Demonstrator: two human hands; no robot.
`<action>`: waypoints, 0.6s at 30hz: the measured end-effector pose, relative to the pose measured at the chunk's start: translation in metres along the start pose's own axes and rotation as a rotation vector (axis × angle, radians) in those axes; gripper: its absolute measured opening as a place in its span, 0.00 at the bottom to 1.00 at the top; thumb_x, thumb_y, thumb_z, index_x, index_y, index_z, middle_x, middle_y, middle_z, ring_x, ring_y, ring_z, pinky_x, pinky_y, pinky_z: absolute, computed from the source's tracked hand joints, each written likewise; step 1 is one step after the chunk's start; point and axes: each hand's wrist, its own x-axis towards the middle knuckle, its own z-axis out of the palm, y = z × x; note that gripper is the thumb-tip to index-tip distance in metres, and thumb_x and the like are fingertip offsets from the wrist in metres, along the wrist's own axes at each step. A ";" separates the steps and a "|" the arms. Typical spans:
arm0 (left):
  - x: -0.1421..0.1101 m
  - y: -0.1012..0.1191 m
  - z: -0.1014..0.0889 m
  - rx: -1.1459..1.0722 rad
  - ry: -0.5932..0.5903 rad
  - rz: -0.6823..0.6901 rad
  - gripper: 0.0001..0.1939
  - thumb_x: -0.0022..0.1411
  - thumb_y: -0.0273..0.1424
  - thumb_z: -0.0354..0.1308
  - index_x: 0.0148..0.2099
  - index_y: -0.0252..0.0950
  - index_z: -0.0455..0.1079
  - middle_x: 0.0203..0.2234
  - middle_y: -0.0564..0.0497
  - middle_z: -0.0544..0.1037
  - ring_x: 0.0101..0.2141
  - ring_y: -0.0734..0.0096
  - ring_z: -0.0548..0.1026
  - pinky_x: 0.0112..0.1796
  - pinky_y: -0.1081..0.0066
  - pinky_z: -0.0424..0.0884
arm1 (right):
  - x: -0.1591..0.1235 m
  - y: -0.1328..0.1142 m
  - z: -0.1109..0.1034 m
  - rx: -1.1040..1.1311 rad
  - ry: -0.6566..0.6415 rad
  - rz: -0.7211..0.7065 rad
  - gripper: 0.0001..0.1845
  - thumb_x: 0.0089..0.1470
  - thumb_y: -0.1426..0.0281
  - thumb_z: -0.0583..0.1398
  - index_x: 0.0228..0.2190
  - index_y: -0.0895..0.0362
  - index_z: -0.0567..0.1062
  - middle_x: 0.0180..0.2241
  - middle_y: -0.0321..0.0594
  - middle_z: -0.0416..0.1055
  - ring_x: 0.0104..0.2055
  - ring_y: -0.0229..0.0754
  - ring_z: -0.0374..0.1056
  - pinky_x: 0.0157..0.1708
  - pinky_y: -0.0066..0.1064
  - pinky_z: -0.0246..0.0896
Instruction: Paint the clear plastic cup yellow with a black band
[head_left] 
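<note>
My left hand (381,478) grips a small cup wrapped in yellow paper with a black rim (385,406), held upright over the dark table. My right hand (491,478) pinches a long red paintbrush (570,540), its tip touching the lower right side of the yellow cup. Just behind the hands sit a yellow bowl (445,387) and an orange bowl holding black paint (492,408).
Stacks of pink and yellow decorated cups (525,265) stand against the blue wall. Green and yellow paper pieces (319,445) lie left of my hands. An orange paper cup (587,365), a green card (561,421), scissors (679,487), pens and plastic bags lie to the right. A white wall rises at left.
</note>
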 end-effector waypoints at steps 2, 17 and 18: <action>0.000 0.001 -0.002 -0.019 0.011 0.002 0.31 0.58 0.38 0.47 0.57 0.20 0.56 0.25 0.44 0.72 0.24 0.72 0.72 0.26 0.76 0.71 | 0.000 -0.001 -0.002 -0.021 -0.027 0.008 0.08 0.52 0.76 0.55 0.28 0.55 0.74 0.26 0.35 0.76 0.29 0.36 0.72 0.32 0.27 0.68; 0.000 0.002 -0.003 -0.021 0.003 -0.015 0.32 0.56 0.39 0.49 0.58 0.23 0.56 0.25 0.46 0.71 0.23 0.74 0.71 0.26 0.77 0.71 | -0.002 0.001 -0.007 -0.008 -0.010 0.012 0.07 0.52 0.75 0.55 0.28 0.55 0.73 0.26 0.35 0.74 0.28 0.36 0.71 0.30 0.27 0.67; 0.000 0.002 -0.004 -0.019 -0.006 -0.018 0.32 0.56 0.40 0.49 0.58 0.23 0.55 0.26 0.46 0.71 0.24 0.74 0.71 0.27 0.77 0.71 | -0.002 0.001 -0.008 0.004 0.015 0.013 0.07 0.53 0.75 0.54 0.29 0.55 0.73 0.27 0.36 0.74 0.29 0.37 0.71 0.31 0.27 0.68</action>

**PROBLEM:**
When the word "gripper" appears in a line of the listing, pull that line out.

**WRITTEN REPLY:**
`<action>`: waypoints, 0.6s at 30hz: the measured end-effector pose, relative to the pose measured at the chunk's start: translation in metres along the start pose's own axes and rotation as a rotation vector (axis × angle, radians) in those axes; gripper: its absolute measured opening as a place in its span, 0.00 at the bottom to 1.00 at the top; thumb_x, thumb_y, thumb_z, index_x, index_y, index_z, middle_x, middle_y, middle_z, ring_x, ring_y, ring_z, pinky_x, pinky_y, pinky_z: absolute, computed from the source's tracked hand joints, each written likewise; step 1 is one step after the chunk's start; point and axes: each hand's wrist, its own x-axis towards the middle knuckle, its own z-axis out of the palm, y = z × x; note that gripper is the thumb-tip to index-tip distance in metres, and thumb_x and the like are fingertip offsets from the wrist in metres, along the wrist's own axes at each step. A ";" separates the steps and a "|" the arms. Typical spans:
  - gripper: 0.0001..0.1939
  - gripper: 0.0001..0.1845

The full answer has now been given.